(Records contained in a dataset)
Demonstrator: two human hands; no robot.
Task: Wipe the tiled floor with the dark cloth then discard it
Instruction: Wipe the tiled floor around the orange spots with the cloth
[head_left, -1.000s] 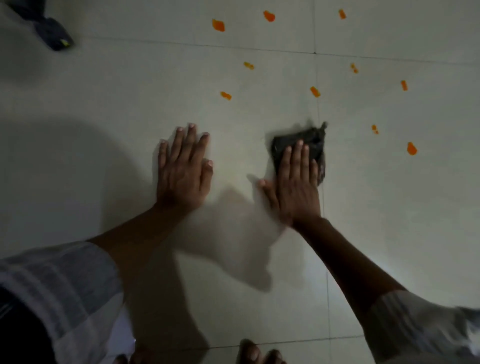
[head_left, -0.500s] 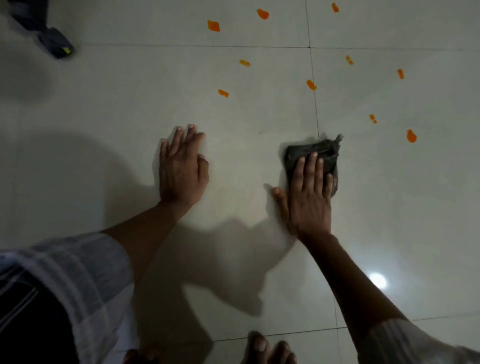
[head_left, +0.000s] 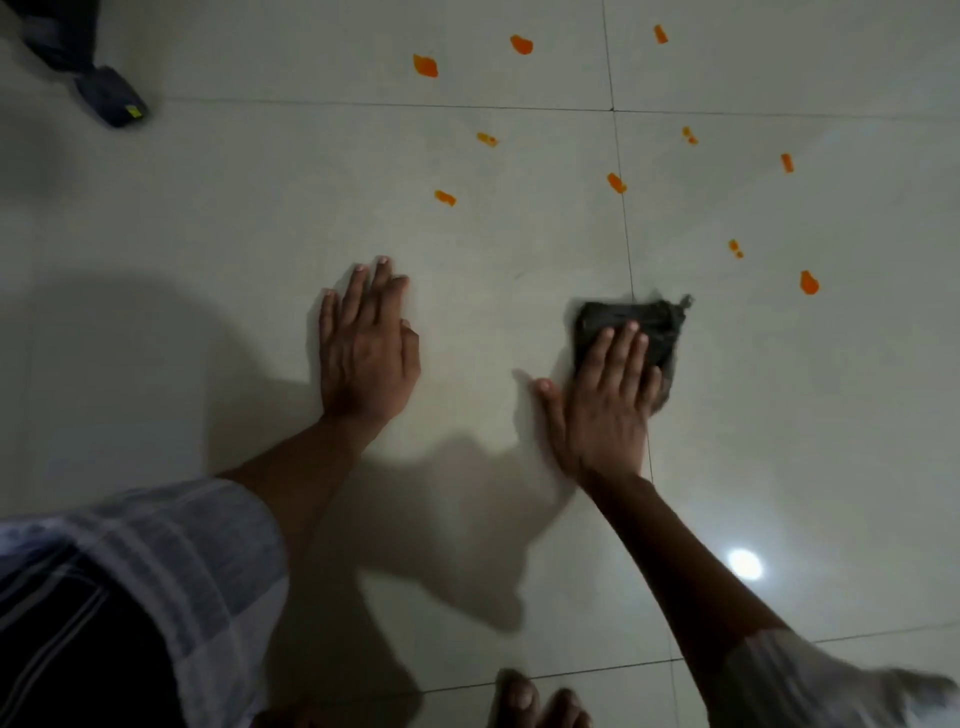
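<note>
On the floor (head_left: 218, 218), cloth (head_left: 631, 325) lies bunched across a grout line, just below scattered orange bits (head_left: 616, 183). Right hand (head_left: 605, 400) presses flat on its near half, fingers extended, not closed around it. Left hand (head_left: 366, 353) rests palm-down on bare tile, fingers straight, well apart from cloth. Toes (head_left: 540, 704) at bottom edge.

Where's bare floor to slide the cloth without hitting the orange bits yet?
Bare tile lies between the left hand and the cloth under the right hand, and right of the right forearm around the light glare. Crowded: orange bits scatter ahead and to the right of the cloth.
</note>
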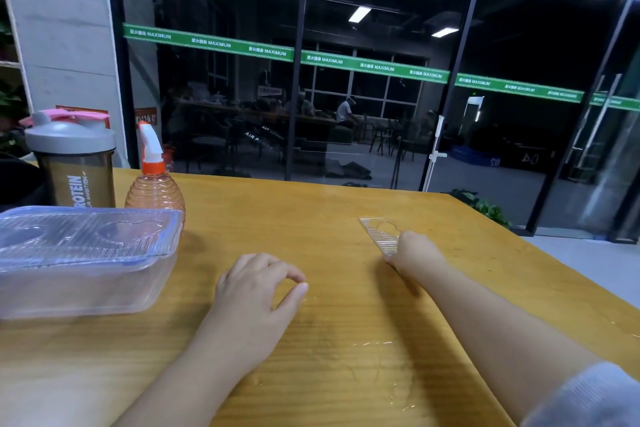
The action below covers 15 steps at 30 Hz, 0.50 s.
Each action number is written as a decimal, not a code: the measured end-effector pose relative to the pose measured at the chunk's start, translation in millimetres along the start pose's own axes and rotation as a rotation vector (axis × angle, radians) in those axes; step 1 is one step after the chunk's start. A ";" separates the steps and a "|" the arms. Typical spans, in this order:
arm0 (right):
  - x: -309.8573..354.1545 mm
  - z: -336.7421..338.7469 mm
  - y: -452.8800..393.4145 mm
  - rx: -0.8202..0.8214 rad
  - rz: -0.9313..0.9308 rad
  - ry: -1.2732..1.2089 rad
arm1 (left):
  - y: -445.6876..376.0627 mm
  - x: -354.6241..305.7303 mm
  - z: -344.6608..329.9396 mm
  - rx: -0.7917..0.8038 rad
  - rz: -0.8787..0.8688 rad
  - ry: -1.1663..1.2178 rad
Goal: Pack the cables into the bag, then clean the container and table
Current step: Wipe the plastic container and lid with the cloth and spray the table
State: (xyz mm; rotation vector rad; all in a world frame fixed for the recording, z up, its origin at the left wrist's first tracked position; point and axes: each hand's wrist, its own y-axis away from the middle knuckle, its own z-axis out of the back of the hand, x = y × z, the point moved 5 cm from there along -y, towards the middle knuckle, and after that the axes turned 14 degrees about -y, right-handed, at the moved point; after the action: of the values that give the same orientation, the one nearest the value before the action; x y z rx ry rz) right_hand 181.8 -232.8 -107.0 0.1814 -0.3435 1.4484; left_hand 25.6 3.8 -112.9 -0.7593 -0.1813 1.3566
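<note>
Container [79, 274], spray bottle [154, 184] and shaker [74, 166] block the table's [346, 340] left.

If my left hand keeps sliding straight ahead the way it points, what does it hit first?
Probably nothing: the left hand points up and slightly right over bare table, toward its far edge. The spray bottle sits off to the left of that line, though depth is unclear.

The table [346, 305] under both hands is seen to be yellowish wood grain with a soft sheen and wet glints. Left of the left hand [256, 291], a container [79, 284] of clear, ribbed plastic is seen, and behind it a translucent orange plastic sprayer [154, 191]. A ribbed clear plastic piece [379, 234] is held by the right hand [414, 250].
</note>
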 end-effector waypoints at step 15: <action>-5.0 27.4 -6.4 -0.019 -0.007 -0.217 | 0.0 -1.9 0.7 0.016 0.004 0.041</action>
State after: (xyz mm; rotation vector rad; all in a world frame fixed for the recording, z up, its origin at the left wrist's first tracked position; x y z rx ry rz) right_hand 184.4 -247.1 -82.5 0.3249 -0.5328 1.4208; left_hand 24.7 2.4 -111.8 -0.7741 -0.1367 1.3436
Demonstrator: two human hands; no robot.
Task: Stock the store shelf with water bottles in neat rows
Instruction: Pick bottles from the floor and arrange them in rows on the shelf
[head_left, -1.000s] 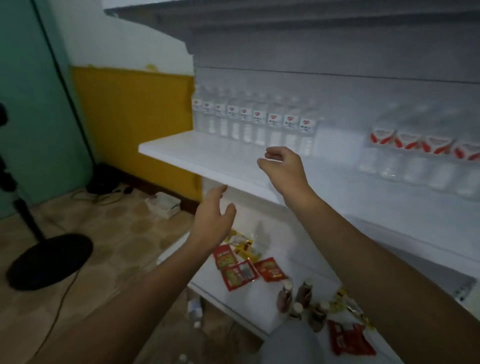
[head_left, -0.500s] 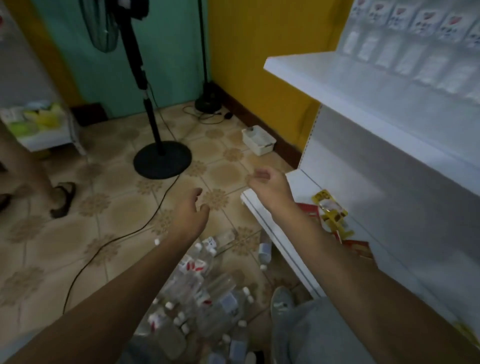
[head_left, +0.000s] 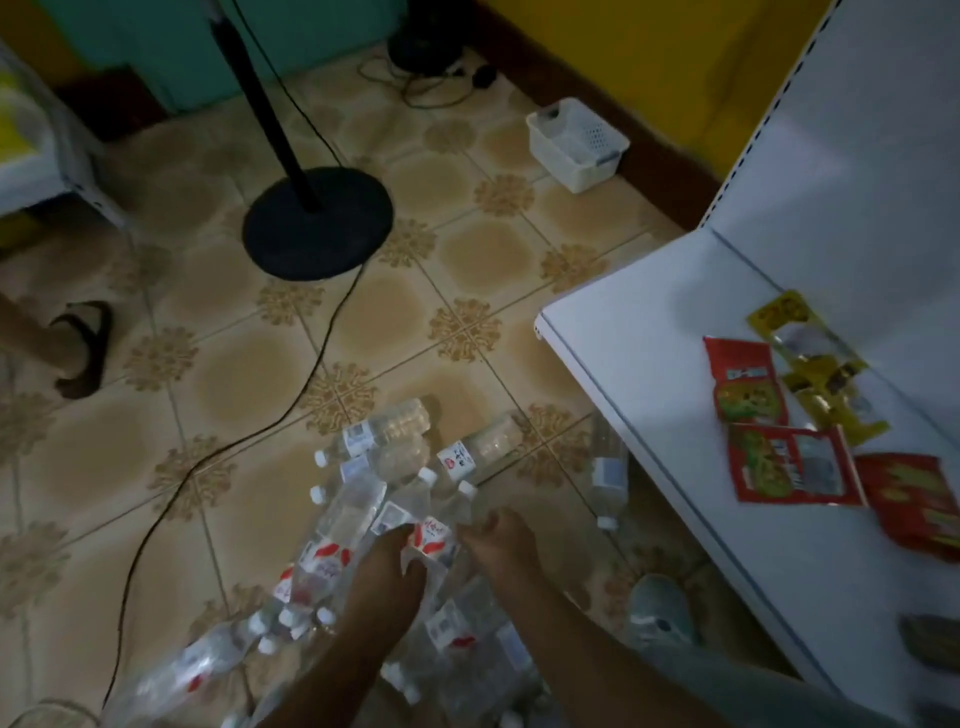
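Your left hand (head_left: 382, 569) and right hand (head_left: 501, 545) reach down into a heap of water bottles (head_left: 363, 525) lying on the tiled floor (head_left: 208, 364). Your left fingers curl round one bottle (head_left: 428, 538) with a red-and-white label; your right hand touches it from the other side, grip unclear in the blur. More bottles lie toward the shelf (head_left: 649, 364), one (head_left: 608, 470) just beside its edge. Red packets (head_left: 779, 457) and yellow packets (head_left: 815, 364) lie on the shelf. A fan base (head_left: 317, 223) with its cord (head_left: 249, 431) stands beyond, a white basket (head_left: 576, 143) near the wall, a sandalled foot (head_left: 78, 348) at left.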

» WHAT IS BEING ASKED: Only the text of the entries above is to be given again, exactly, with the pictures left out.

» ANSWER BOX:
Demonstrator: two human hands; no robot.
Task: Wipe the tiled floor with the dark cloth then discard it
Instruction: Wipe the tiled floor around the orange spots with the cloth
[head_left, -1.000s] 
[head_left, -0.500s] 
[head_left, +0.000s] 
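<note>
On the floor (head_left: 218, 218), cloth (head_left: 631, 325) lies bunched across a grout line, just below scattered orange bits (head_left: 616, 183). Right hand (head_left: 605, 400) presses flat on its near half, fingers extended, not closed around it. Left hand (head_left: 366, 353) rests palm-down on bare tile, fingers straight, well apart from cloth. Toes (head_left: 540, 704) at bottom edge.

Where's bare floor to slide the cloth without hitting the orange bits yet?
Bare tile lies between the left hand and the cloth under the right hand, and right of the right forearm around the light glare. Crowded: orange bits scatter ahead and to the right of the cloth.
</note>
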The action below covers 15 steps at 30 Hz, 0.50 s.
Each action number is written as a decimal, not a code: the measured end-effector pose relative to the pose measured at the chunk's start, translation in millimetres along the start pose's own axes and rotation as a rotation vector (axis × angle, radians) in those axes; step 1 is one step after the chunk's start. A ";" separates the steps and a "|" the arms. Typical spans, in this order:
arm0 (right):
  - x: -309.8573..354.1545 mm
  - z: -336.7421..338.7469 mm
  - y: -452.8800..393.4145 mm
  - rx: -0.8202..0.8214 rad
  - rz: -0.9313..0.9308 rad
  - ry: -1.2732..1.2089 rad
arm1 (left):
  - y: -445.6876..376.0627 mm
  - x: -354.6241..305.7303 mm
  - z: -344.6608..329.9396 mm
  - rx: -0.7917..0.8038 rad
  - rz: -0.8787..0.8688 rad
  - ry: -1.1663..1.2178 rad
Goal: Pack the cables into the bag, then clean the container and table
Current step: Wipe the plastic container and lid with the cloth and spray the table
State: (xyz mm; rotation vector rad; all in a world frame fixed for the recording, z up, its origin at the left wrist's first tracked position; point and axes: each hand's wrist, its own y-axis away from the middle knuckle, its own z-axis out of the back of the hand, x = y × z, the point moved 5 cm from there along -y, towards the middle knuckle, and after that the axes turned 14 degrees about -y, right-handed, at the moved point; after the action: of the values that give the same orientation, the one nearest the value before the action; x y z rx ry rz) right_hand 181.8 -232.8 -107.0 0.1814 -0.3435 1.4484; left_hand 25.6 3.8 -112.9 -0.7593 -0.1813 1.3566
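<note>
Container [79, 274], spray bottle [154, 184] and shaker [74, 166] block the table's [346, 340] left.

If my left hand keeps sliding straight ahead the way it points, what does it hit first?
Probably nothing: the left hand points up and slightly right over bare table, toward its far edge. The spray bottle sits off to the left of that line, though depth is unclear.

The table [346, 305] under both hands is seen to be yellowish wood grain with a soft sheen and wet glints. Left of the left hand [256, 291], a container [79, 284] of clear, ribbed plastic is seen, and behind it a translucent orange plastic sprayer [154, 191]. A ribbed clear plastic piece [379, 234] is held by the right hand [414, 250].
</note>
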 end-effector waypoints at step 15: <action>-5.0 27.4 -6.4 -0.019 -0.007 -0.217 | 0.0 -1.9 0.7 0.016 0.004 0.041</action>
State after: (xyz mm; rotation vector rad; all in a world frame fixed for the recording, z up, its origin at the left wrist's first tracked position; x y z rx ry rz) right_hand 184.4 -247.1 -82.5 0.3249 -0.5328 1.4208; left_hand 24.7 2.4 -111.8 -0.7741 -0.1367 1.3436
Demonstrator: two human hands; no robot.
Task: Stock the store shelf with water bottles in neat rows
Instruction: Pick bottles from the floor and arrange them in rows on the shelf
[head_left, -1.000s] 
[head_left, -0.500s] 
[head_left, +0.000s] 
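Your left hand (head_left: 382, 569) and right hand (head_left: 501, 545) reach down into a heap of water bottles (head_left: 363, 525) lying on the tiled floor (head_left: 208, 364). Your left fingers curl round one bottle (head_left: 428, 538) with a red-and-white label; your right hand touches it from the other side, grip unclear in the blur. More bottles lie toward the shelf (head_left: 649, 364), one (head_left: 608, 470) just beside its edge. Red packets (head_left: 779, 457) and yellow packets (head_left: 815, 364) lie on the shelf. A fan base (head_left: 317, 223) with its cord (head_left: 249, 431) stands beyond, a white basket (head_left: 576, 143) near the wall, a sandalled foot (head_left: 78, 348) at left.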

The answer given here is complete.